*Input data*:
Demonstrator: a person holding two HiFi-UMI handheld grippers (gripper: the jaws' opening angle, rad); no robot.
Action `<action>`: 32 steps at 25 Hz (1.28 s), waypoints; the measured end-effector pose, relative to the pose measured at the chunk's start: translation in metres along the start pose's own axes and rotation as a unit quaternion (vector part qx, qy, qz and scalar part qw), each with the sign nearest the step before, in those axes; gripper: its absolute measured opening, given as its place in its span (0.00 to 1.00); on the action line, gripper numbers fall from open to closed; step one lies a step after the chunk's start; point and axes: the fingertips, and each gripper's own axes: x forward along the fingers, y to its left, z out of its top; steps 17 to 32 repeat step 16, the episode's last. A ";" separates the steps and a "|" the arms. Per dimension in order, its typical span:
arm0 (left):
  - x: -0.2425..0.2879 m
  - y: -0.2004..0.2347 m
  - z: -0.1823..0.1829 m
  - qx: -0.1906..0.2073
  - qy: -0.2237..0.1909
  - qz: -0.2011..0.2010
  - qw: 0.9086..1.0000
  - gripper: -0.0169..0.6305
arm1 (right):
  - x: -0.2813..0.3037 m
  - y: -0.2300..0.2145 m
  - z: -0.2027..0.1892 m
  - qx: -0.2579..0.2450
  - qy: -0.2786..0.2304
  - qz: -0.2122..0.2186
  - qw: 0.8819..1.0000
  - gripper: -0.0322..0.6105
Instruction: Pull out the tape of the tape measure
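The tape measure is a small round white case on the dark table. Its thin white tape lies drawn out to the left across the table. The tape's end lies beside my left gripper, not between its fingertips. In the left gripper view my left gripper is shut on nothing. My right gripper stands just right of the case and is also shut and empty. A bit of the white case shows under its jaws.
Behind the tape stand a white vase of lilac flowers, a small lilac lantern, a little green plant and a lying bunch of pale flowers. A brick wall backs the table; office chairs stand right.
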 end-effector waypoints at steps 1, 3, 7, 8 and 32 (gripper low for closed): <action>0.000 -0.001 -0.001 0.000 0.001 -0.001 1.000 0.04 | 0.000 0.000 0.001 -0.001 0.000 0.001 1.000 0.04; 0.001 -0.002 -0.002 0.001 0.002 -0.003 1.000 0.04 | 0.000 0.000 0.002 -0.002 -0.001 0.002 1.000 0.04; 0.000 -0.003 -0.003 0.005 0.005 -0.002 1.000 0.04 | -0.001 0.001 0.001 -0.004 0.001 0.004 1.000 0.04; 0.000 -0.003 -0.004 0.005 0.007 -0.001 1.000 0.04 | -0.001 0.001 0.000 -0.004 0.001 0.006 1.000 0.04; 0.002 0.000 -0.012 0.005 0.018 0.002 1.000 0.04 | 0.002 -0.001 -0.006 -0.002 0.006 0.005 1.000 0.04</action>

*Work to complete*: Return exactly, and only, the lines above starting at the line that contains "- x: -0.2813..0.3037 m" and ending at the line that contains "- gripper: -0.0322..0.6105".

*Exercise answer*:
  - x: -0.2813..0.3037 m
  - y: -0.2300..0.2145 m
  - z: -0.2027..0.1892 m
  - qx: -0.2579..0.2450
  - qy: -0.2786..0.2304
  - qz: -0.2122..0.2186
  - qw: 0.8819..1.0000
  - gripper: -0.0322..0.6105

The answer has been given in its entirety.